BMC Med Educ. 2022 Jun 20;22(1):474. doi: 10.1186/s12909-022-03523-3.
INTRODUCTION: A validated instrument to assess the motivating factors influencing junior doctors’ medical specialist career choices is not available. The Motivators for Medical Specialist Career Choice Questionnaire (MMSCCQ) was developed and validated in the present study.
METHODS: An exploratory sequential mixed-methods study was conducted among house officers (HO) of a tertiary care hospital. A literature review was used to construct an interview guide. Seven HOs participated in an online, one-on-one audio-recorded in-depth interview (IDI). Seven sub-themes and 33 codes identified by thematic analyses were used to develop the MMSCCQ. The importance of each motivator was rated on a five-point Likert scale. The MMSCCQ was pretested, and a random sample of 262 house officers was invited to participate in an online survey. Psychometric evaluation was done using reliability statistics, and exploratory and confirmatory factor analyses.

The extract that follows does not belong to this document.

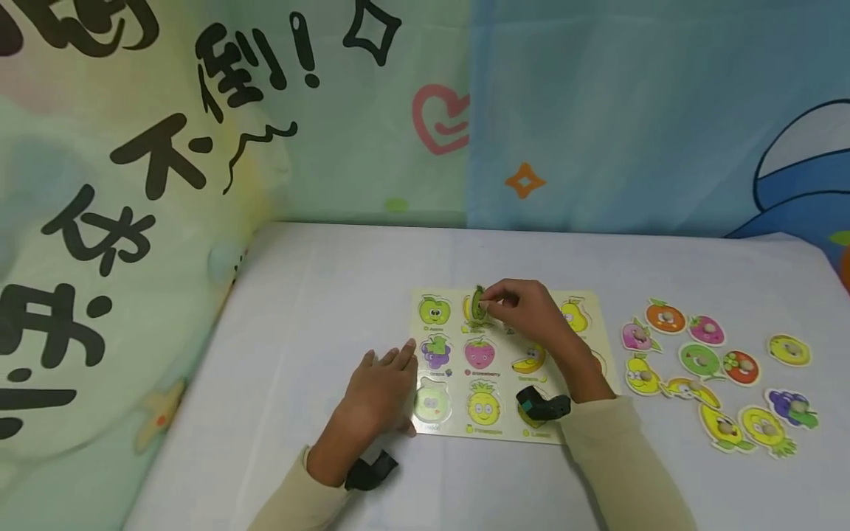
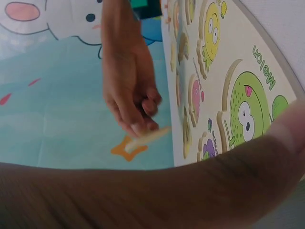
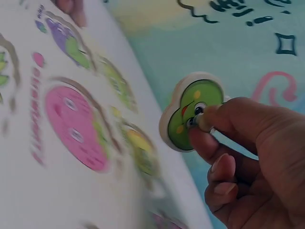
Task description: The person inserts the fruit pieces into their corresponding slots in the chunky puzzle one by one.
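Observation:
My right hand [image 1: 531, 313] is raised over the back of a cream fruit puzzle board [image 1: 458, 372]. Between thumb and index finger it pinches the knob of a green apple puzzle piece [image 3: 186, 102]. This piece has a printed face and shows tilted on edge, overlapping the mango recess [image 1: 468, 310] in the head view. Left of that is the apple recess [image 1: 434, 310]. My left hand [image 1: 381, 391] rests at the board's left edge with fingers extended. Its thumb [image 2: 267, 162] lies by the board's edge near the melon recess [image 2: 249, 109].
Right of the board, loose fruit pieces lie on the white tabletop [image 1: 319, 295], among them an orange [image 1: 666, 318], a melon [image 1: 699, 360], grapes [image 1: 790, 407] and a pineapple [image 1: 764, 426]. A printed cloth backdrop [image 1: 598, 110] stands behind and at left.

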Demonstrator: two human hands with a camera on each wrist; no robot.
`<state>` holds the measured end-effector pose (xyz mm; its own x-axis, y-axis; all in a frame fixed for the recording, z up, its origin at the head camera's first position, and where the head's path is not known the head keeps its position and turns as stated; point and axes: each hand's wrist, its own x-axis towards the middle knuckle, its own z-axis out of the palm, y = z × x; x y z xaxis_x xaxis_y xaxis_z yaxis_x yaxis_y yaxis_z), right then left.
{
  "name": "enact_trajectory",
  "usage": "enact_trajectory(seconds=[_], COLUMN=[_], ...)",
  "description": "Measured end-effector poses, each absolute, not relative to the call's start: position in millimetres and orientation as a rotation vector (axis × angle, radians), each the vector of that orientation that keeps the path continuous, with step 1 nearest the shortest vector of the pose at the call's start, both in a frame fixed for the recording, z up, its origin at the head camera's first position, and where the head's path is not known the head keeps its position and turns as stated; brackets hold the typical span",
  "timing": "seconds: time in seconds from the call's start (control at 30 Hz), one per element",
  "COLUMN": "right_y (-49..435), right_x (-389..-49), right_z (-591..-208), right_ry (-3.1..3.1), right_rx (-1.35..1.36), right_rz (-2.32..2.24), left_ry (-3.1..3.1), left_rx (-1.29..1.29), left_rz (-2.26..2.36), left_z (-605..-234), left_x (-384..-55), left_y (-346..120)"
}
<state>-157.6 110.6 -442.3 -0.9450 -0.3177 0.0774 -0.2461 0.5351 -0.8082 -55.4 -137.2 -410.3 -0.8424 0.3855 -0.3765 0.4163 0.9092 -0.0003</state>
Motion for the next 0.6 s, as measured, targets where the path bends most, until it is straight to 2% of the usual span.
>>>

RESULTS: The seven main themes identified by thematic analyses were labeled as factors related to ‘work schedule and personal life,’ ‘training opportunities’, ‘past work experiences’, ‘specialty characteristics’, ‘career prospects’, ‘patient care characteristics’, and ‘social factors.’ The highest ratings were given to “previous job experience” and “patient care traits. “The response rate was 71%, the mean age of the 185 HOs was 26.7 years (SD = 1.6). Females made up 63.8% of the population. The internal consistency for the overall questionnaire measured by Cronbach’s alpha was 0.85. Each construct demonstrated an acceptable internal consistency. Twenty-six of 33 items were maintained after an exploratory factor analysis was conducted, yielding 7 constructs with a 64.9% variance. Confirmatory factor analyses established the construct validity.
CONCLUSION: The MMSCCQ has acceptable reliability and construct validity. Further studies are needed to test psychometric properties in different settings.